Я нечасто выбираюсь через окно спальни. Я изо всех сил стараюсь ограничить свои приключения только тогда, когда я действительно в отчаянии — потому что, когда моя кожа настолько невыносимо натянута, что кажется, что я задыхаюсь, или когда пустое пространство под моей грудиной отражает бесконечную пещеристую яму. Ощущение сравнимо с голодными болями, только более интенсивное. Больно на душевном уровне, а не на физическом.
Бывали случаи, когда, клянусь, Брейден знал, что я выходила за железные ворота поместья. Он хорош в своей работе. Отлично, даже. Я должна бесконечно хвалить его за то, что он добровольно оказался во власти моего отца и брата. Брей слишком хороший человек, чтобы быть их сукой, но откуда мне знать? Я просто послушная дочь.
Знает ли Брейден, что я ускользнула или нет, это никогда не всплывало, и я не собираюсь поднимать эту тему, если только я тоже. Если мы оба притворяемся, как я думаю, то лучше просто продолжать в том же духе.
— Это нехорошо, Рио, — фыркает Лия. — Если тебя поймают, как ты думаешь, какое из наших тел твой отец бросит в реку Гудзон?
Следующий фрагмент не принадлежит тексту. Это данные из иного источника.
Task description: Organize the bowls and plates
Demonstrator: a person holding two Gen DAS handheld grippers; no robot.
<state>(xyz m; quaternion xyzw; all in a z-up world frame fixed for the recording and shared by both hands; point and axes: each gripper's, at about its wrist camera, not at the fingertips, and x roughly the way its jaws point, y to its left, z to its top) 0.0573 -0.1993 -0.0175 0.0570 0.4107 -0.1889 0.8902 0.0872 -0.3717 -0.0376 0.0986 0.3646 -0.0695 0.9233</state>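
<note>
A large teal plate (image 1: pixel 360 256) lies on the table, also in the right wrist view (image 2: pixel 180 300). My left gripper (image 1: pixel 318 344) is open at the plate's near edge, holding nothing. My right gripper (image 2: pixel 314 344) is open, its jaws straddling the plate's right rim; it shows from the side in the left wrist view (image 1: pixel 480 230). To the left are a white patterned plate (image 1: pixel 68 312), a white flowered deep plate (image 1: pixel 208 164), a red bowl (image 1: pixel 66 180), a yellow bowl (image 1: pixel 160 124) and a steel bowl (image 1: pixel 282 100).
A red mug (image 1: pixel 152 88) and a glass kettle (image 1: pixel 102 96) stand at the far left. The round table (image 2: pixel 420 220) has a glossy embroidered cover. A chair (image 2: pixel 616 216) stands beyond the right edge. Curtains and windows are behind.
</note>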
Мое, потому что я та идиотка, которая принесла сюда твою задницу.
— Расслабься. Его даже нет в городе. Тирнан звонил ему из Нью-Джерси сегодня утром по какому-то поводу, и он оставил буквально следы заноса на подъездной дорожке, когда ехал на встречу с моим братом.
Судя по ругательствам, доносившимся из папиного кабинета и эхом разносившимся по вентиляционным отверстиям, что бы Тирнан ни задумал в Джерси, это нехорошо. Совсем. На этот раз, должно быть, мой брат действительно вмешался в это, потому что золотого ребенка не ругают и не ругают, как сегодня утром. По сути, это беспрецедентное событие, но, тем не менее, очень освежающее изменение темпа.
Мы подходим к плотной группе людей в масках, блокирующих арочный коридор, ведущий на другую сторону клуба. Не удосужившись проявить вежливость и извиниться, я проталкиваюсь сквозь них, заставляя уйти с нашего пути. Моя хватка крепче сжимает Офелию, пока я тащу ее через группу. Закончив, я оглядываюсь на нее. Ее красивое лицо частично скрыто белой кружевной маскарадной маской, которую она носит, но даже в тусклом свете я вижу беспокойство в ее темных миндалевидных глазах.
— Я беспокоюсь не только о твоем отце, – Лия тянет меня за руку, заставляя остановиться в поисках бара. — Ты знаешь, чья это партия, чей это клуб. Твоя семья и его семья не в хороших отношениях. Что, если он увидит тебя здесь и не отпустит? Что, если он увидит в этом возможность использовать тебя как разменную монету?
Ежегодный маскарад в Тартаре почти так же печально известен, как и владелец клуба. Я никогда раньше не присутствовала на этом мероприятии, но слышала истории о том, что происходит на этом мероприятии. Пробыв здесь целых пять минут, я начинаю думать, что эти истории были не чем иным, как вымыслом. Что, мягко говоря, более чем разочаровывает.